While smaller municipalities and states often have very limited IT and security resources, recent ransomware attacks prove even federal governments aren’t immune.
The government of Costa Rica recently suffered a series of Conti and Hive ransomware attacks that forced the government to declare a state of emergency. The Conti gang, with ties to the Russian government, even stated their goal was to overthrow the Costa Rican government.
The number of resources available doesn’t determine the success of a ransomware attack. And if struck, you’ll never be able to control if the attack will be publicly known.
Preparation, awareness, and detection remain the key elements for ransomware prevention – techniques available to even the smallest company.
Recent Ransomware Adaptations
Though attackers once focused on Windows systems, Linux system attacks increased 400% between Q1 and Q4 of 2021.
While not all attacks involved ransomware, some gangs specialize in Linux ransomware attacks, while others adapted existing ransomware to attack Linux servers.

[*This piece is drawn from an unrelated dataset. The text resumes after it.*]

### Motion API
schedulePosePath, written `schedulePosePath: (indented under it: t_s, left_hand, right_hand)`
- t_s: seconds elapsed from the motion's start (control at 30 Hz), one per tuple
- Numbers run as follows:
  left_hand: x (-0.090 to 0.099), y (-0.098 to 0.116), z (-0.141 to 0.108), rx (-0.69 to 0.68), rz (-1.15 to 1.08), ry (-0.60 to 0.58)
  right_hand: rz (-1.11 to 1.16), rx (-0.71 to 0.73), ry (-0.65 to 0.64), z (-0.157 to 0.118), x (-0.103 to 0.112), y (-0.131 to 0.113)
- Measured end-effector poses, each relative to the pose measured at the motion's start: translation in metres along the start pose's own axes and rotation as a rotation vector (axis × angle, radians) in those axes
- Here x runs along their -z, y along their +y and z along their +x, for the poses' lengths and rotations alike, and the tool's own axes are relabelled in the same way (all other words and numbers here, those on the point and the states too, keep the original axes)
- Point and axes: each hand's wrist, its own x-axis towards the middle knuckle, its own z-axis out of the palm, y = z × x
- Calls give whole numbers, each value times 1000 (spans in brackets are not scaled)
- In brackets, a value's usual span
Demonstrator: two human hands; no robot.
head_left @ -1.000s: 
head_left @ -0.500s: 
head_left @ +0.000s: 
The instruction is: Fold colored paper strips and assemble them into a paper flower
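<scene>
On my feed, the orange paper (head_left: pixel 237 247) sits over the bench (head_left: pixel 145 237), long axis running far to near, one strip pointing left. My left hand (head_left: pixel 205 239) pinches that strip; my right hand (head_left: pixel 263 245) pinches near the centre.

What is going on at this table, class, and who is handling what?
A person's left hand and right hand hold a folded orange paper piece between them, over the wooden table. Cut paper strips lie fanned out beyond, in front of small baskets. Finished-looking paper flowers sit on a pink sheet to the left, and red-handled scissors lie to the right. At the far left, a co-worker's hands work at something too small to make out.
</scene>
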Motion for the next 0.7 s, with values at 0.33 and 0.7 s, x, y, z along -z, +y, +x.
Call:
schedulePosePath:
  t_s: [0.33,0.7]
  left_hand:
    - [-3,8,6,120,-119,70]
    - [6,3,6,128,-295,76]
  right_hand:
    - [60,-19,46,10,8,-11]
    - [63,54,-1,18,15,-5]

Data exfiltration and extortion remains a key motivation for attackers. Recently discovered ransomware gangs include corporate spies seeking additional ransomware revenue, and new extortion websites that skip the data encryption component.
The DeadBolt ransomware gang even attempts double-extortion in their attacks on internet facing Network-Attached-Storage (NAS). In addition to trying to force their direct victims to pay a ransom, they also try to make the NAS vendor pay.
Some gangs now even cooperate with each other. For instance, the Black Basta gang teamed up with the Qbot malware to expand their mutual reach.
The Conti gang that attacked Costa Rica (above) has also teamed up with Hive, Diavol, and Karakurt in apparent efforts to escape US sanctions against them.
That means companies caught up in recent ransom attacks need to be even more cautious about triggering US Treasury repercussions.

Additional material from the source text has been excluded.